JAKA INDI & DUNIA ASTRAL (Part 40) - Desa Mangiran


"Gochan, inilah pondok tempat tinggal guruku, eyang Ageng Wicaksono, tempatnya asri dan nyaman kan." Ujar Jaka Indi setiba mereka dihalaman pondok. 

"Rasa-rasanya tempat tinggal guru paman tidak terlalu jauh dari desa Mangiran kampung tempat tinggalku,"

"Paman bolehkah aku ijin pergi sebentar ke desaku."

"Eh... nanti dulu! Kita kedalam pondok terlebih dahulu menemui guruku...." 

Gochan hanya diam dan mengikuti langkah Jaka Indi yang menuju beranda depan lalu mengetuk pintu.
Perlahan pintu terbuka dan munculah seraut wajah anak anak yang polos.

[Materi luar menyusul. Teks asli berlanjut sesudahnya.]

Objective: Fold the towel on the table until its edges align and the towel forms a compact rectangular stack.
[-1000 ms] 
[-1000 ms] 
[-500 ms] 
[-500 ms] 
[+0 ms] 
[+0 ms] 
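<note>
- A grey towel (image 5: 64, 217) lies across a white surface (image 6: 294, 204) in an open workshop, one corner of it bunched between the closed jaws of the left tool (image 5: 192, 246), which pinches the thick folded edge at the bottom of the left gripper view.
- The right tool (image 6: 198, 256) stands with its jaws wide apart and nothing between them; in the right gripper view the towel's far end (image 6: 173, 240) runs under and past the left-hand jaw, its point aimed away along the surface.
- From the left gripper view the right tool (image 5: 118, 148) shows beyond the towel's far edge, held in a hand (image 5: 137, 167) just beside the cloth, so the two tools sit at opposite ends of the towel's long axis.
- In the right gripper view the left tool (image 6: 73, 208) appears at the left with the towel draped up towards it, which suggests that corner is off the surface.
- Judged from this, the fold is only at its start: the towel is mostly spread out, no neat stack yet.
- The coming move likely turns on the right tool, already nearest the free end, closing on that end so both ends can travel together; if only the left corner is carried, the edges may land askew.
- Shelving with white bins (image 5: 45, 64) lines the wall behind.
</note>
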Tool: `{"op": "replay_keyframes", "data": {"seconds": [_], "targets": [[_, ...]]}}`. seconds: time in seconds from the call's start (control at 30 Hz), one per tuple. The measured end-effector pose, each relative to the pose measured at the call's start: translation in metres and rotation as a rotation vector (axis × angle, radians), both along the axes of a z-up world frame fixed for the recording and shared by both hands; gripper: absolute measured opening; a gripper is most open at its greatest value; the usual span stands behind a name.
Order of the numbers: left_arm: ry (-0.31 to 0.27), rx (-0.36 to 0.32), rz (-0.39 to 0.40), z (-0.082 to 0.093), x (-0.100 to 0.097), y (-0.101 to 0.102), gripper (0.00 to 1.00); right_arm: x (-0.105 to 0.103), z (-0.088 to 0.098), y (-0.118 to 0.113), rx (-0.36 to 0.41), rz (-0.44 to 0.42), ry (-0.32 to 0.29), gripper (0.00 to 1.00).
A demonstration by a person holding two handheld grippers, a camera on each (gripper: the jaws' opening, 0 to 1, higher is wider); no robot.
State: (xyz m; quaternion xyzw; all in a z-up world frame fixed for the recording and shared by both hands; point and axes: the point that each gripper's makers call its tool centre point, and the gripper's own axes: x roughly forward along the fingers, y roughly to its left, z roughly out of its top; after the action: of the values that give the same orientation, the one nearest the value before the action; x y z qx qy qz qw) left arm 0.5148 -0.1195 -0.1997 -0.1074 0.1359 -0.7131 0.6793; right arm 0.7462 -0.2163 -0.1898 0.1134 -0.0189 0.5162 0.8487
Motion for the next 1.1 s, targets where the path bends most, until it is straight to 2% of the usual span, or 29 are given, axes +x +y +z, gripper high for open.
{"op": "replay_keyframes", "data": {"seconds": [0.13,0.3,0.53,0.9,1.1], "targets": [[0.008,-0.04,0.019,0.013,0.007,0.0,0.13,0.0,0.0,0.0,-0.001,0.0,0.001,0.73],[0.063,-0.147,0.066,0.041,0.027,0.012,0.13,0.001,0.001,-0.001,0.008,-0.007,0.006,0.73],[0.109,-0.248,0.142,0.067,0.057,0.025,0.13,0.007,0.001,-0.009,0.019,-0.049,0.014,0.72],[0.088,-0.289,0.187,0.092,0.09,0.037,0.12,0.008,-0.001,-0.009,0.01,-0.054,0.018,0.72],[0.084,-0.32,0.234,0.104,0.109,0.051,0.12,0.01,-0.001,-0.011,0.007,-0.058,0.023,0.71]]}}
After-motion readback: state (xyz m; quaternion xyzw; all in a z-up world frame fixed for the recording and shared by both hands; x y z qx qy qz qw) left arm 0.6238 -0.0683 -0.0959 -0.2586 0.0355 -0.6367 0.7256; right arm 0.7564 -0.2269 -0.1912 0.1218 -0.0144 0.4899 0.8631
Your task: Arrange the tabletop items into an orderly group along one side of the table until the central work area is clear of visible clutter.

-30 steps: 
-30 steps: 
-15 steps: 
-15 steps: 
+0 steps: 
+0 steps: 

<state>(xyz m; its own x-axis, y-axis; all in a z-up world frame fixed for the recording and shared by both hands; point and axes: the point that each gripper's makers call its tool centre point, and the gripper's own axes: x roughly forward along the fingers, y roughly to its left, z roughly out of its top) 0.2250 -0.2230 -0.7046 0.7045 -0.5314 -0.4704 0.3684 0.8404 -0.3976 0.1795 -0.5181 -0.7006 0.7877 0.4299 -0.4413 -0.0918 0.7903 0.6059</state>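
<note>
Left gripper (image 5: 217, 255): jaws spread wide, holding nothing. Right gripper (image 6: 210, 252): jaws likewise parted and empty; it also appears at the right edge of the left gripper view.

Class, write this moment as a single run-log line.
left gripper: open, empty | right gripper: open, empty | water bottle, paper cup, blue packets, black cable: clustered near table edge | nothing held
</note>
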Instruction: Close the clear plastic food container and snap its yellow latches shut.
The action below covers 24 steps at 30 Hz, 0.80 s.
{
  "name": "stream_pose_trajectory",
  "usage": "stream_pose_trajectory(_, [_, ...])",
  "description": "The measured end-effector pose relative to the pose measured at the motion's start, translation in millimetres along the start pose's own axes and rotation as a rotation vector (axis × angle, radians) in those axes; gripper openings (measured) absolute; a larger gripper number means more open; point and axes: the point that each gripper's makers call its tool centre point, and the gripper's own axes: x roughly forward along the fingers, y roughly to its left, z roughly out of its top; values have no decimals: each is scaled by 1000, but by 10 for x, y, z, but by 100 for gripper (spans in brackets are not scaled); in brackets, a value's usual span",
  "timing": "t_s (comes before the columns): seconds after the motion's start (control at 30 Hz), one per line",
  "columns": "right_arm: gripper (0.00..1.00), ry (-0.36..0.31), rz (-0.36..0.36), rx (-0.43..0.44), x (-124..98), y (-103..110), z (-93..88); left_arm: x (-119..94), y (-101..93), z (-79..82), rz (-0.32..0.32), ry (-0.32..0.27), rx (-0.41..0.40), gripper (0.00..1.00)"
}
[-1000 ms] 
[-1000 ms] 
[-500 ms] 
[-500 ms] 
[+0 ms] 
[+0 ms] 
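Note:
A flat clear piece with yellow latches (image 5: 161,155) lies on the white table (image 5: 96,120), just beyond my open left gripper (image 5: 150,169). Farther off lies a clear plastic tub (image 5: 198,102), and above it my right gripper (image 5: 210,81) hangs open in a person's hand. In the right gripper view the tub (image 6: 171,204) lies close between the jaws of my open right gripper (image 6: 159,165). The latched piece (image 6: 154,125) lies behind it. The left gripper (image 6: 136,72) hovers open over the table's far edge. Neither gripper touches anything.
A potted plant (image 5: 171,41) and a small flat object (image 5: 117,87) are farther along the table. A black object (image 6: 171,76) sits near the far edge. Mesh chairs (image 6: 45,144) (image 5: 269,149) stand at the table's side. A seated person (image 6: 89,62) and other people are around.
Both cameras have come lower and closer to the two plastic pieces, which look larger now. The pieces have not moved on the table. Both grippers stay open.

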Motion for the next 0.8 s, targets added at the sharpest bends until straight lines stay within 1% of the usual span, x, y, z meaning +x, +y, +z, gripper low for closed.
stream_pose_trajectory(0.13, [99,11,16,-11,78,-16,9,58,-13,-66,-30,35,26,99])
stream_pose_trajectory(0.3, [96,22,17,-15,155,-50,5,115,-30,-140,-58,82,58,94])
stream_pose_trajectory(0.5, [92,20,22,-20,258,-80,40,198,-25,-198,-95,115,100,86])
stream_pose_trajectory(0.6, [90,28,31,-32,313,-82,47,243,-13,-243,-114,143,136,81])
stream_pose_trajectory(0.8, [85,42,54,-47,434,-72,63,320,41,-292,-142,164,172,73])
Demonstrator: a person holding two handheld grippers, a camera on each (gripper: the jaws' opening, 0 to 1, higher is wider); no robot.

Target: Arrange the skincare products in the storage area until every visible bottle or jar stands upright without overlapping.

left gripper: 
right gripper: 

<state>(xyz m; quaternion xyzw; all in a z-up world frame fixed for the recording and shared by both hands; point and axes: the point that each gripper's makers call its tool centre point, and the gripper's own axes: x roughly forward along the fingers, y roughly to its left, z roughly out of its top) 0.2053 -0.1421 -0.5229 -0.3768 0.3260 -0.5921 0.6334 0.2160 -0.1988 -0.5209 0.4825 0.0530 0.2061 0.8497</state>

"Astaga.....! Paman..... aku cari-cari di hutan dan di sungai serta disekitar desa, paman tidak ada dan akhirnya paman muncul juga," Seru Bimo yang merupakan anak angkat eyang Ageng Wicaksono. 

"Bimo.... apakah eyang Ageng Wicaksono ada di rumah ?"

"Belum paman..... beliau belum kembali." 

Kemudian Jaka Indi mengenalkan Gochan dan Bimo. Gochan terlihat gembira mendapatkan teman yang sebaya.

"Bimo bisakah kau menemani Gochan kedesa Mangiran dibelakang pegunungan ini"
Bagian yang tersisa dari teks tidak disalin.